- **TRY IT**
The entire listing below should be output exactly as it stands.

- **PROVIDED DATA**
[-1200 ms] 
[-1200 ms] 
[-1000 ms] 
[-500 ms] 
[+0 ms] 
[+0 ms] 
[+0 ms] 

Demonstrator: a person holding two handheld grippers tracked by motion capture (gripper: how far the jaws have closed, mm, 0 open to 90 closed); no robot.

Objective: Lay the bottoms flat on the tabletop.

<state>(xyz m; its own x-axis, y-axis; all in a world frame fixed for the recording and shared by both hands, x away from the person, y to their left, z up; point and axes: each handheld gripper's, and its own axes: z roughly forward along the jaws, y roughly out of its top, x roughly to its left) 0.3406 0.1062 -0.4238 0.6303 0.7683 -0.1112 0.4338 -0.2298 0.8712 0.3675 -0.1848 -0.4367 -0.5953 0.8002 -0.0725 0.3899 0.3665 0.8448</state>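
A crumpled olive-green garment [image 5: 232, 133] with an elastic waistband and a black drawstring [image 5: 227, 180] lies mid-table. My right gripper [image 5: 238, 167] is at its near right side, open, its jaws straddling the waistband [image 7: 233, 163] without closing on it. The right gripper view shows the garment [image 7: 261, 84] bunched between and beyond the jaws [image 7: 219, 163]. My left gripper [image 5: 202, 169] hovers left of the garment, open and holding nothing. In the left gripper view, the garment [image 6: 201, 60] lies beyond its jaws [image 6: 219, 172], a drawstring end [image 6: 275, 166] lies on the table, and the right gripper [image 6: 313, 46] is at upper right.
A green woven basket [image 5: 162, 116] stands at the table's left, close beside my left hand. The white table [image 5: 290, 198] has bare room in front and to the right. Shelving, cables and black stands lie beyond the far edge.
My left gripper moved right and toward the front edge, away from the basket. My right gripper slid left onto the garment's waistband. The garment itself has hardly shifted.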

- **SOLUTION**
[-1200 ms] 
[-1200 ms] 
[-1000 ms] 
[-500 ms] 
[+0 ms] 
[+0 ms] 
[+0 ms] 

Demonstrator: a person holding two handheld grippers tracked by motion capture (gripper: how far the jaws have closed, mm, 0 open to 90 closed); no robot.

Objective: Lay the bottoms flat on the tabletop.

<state>(xyz m; its own x-axis, y-axis; all in a world frame fixed for the recording and shared by both hands, x away from the person, y to their left, z up; point and axes: each handheld gripper's, and its own axes: z roughly forward along the jaws, y roughly out of its top, x roughly to its left) 0.3406 0.1062 -0.4238 0.6303 0.7683 -0.1112 0.4338 -0.2298 0.8712 0.3675 -0.1848 -0.4367 -0.5953 0.8002 -0.0725 0.3899 0.3665 0.8448</state>
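A crumpled olive-green garment [image 5: 232, 133] with an elastic waistband and a black drawstring [image 5: 227, 180] lies mid-table. My right gripper [image 5: 238, 167] is at its near right side, open, its jaws straddling the waistband [image 7: 233, 163] without closing on it. The right gripper view shows the garment [image 7: 261, 84] bunched between and beyond the jaws [image 7: 219, 163]. My left gripper [image 5: 202, 169] hovers left of the garment, open and holding nothing. In the left gripper view, the garment [image 6: 201, 60] lies beyond its jaws [image 6: 219, 172], a drawstring end [image 6: 275, 166] lies on the table, and the right gripper [image 6: 313, 46] is at upper right.
A green woven basket [image 5: 162, 116] stands at the table's left, close beside my left hand. The white table [image 5: 290, 198] has bare room in front and to the right. Shelving, cables and black stands lie beyond the far edge.
My left gripper moved right and toward the front edge, away from the basket. My right gripper slid left onto the garment's waistband. The garment itself has hardly shifted.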

The exercise has been completed in full.